--- EXERCISE DIRECTIONS ---
Exactly and in full, give the records again.

====== THE RECORDS

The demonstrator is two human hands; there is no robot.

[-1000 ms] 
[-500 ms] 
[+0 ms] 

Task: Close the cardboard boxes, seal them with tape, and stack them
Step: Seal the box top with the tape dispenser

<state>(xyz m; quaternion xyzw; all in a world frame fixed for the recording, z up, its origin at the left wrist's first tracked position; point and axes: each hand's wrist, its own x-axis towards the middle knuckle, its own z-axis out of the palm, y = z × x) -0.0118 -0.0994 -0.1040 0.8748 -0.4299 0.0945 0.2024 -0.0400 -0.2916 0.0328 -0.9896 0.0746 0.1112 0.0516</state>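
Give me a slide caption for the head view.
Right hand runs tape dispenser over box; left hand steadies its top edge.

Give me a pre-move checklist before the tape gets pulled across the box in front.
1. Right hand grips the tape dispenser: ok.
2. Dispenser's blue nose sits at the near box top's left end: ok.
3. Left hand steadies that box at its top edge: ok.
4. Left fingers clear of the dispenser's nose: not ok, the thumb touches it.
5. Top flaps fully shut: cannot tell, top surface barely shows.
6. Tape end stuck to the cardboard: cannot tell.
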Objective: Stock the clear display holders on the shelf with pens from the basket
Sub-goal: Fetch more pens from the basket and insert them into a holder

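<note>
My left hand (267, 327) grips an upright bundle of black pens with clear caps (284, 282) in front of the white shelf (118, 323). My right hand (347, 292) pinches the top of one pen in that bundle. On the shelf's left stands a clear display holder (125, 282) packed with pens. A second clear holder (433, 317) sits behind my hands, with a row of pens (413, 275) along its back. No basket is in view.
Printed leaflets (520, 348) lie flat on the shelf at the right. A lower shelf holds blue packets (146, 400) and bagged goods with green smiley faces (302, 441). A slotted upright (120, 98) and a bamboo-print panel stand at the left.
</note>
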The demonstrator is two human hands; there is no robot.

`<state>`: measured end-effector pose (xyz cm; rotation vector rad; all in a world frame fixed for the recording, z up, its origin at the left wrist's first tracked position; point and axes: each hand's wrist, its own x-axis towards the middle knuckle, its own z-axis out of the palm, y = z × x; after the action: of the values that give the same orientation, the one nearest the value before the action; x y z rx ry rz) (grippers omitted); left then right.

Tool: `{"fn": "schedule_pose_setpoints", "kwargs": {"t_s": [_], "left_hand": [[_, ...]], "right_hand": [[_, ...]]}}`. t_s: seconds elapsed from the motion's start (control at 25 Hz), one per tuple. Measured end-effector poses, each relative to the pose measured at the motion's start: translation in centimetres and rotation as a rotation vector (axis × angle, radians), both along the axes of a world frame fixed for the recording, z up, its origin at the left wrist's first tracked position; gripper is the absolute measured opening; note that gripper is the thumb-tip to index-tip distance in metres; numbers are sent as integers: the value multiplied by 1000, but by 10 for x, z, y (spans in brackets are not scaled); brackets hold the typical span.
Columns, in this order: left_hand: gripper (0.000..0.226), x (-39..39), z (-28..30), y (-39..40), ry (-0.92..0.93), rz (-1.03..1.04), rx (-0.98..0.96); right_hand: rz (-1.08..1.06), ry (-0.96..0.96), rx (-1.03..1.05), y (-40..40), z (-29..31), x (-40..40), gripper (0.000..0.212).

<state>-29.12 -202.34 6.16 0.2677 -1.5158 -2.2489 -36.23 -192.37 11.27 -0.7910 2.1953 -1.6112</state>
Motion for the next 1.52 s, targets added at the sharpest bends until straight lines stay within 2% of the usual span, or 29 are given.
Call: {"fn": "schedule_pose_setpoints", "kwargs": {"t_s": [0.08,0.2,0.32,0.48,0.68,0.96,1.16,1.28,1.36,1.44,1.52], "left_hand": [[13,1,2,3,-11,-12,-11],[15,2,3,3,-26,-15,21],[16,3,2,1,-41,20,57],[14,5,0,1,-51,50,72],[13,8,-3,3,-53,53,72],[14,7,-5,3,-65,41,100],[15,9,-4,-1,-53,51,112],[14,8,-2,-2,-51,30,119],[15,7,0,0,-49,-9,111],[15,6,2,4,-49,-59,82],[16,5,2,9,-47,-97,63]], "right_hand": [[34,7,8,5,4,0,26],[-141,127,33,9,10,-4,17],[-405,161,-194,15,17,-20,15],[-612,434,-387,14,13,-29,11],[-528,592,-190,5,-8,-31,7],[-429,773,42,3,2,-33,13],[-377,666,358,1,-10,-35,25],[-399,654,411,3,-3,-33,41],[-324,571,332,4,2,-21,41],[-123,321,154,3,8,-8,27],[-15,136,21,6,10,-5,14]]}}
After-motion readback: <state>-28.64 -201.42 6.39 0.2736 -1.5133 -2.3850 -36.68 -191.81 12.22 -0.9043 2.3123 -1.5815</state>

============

--- WRITTEN REPLY ---
The demonstrator is two human hands; there is no robot.

[-1000 ms] 
[-500 ms] 
[+0 ms] 

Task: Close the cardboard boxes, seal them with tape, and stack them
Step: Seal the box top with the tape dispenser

<state>(xyz m; quaternion xyzw; all in a world frame fixed for the recording, z up, its origin at the left wrist's first tracked position; point and axes: each hand's wrist, its own x-axis towards the middle knuckle, its own z-axis out of the palm, y = z × x) -0.0118 -0.0994 -0.1040 0.8748 -0.4299 0.0945 0.2024 -0.0400 -0.2916 0.0328 -0.9896 0.0746 0.1112 0.0516</state>
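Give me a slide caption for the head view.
Right hand runs tape dispenser over box; left hand steadies its top edge.

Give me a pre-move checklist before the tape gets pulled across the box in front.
1. Right hand grips the tape dispenser: ok.
2. Dispenser's blue nose sits at the near box top's left end: ok.
3. Left hand steadies that box at its top edge: ok.
4. Left fingers clear of the dispenser's nose: not ok, the thumb touches it.
5. Top flaps fully shut: cannot tell, top surface barely shows.
6. Tape end stuck to the cardboard: cannot tell.
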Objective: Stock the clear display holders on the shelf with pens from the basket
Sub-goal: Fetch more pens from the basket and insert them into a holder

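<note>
My left hand (267, 327) grips an upright bundle of black pens with clear caps (284, 282) in front of the white shelf (118, 323). My right hand (347, 292) pinches the top of one pen in that bundle. On the shelf's left stands a clear display holder (125, 282) packed with pens. A second clear holder (433, 317) sits behind my hands, with a row of pens (413, 275) along its back. No basket is in view.
Printed leaflets (520, 348) lie flat on the shelf at the right. A lower shelf holds blue packets (146, 400) and bagged goods with green smiley faces (302, 441). A slotted upright (120, 98) and a bamboo-print panel stand at the left.
</note>
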The demonstrator is two human hands; there is no robot.

`<state>`: measured end-effector pose (xyz cm; rotation vector rad; all in a world frame fixed for the recording, z up, its origin at the left wrist's first tracked position; point and axes: each hand's wrist, its own x-axis towards the middle knuckle, its own z-axis out of the palm, y = z × x; after the action: of the values that give the same orientation, the one nearest the value before the action; x y z rx ry rz) (grippers omitted); left then right.

Tool: `{"fn": "schedule_pose_setpoints", "kwargs": {"t_s": [_], "left_hand": [[_, ...]], "right_hand": [[_, ...]]}}`. t_s: seconds elapsed from the motion's start (control at 25 Hz), one per tuple. Measured end-effector poses, each relative to the pose measured at the motion's start: translation in centimetres and rotation as a rotation vector (axis × angle, radians), both along the axes of a world frame fixed for the recording, z up, its origin at the left wrist's first tracked position; gripper is the absolute measured opening; note that gripper is the thumb-tip to index-tip distance in metres; numbers are sent as integers: the value multiplied by 1000, but by 10 for x, z, y (spans in brackets are not scaled); brackets hold the typical span.
Columns, in this order: left_hand: gripper (0.000..0.226), x (-39..39), z (-28..30), y (-39..40), ry (-0.92..0.93), rz (-1.03..1.04), rx (-0.98..0.96); right_hand: rz (-1.08..1.06), ry (-0.96..0.96), rx (-1.03..1.05), y (-40..40), z (-29..31), x (-40..40), gripper (0.000..0.212).

<state>-29.12 -202.34 6.16 0.2677 -1.5158 -2.2489 -36.23 -192.37 11.27 -0.7910 2.1953 -1.6112</state>
Motion for the next 1.52 s, targets added at the sharpest bends until straight lines stay within 2% of the usual span, or 29 are given.
Call: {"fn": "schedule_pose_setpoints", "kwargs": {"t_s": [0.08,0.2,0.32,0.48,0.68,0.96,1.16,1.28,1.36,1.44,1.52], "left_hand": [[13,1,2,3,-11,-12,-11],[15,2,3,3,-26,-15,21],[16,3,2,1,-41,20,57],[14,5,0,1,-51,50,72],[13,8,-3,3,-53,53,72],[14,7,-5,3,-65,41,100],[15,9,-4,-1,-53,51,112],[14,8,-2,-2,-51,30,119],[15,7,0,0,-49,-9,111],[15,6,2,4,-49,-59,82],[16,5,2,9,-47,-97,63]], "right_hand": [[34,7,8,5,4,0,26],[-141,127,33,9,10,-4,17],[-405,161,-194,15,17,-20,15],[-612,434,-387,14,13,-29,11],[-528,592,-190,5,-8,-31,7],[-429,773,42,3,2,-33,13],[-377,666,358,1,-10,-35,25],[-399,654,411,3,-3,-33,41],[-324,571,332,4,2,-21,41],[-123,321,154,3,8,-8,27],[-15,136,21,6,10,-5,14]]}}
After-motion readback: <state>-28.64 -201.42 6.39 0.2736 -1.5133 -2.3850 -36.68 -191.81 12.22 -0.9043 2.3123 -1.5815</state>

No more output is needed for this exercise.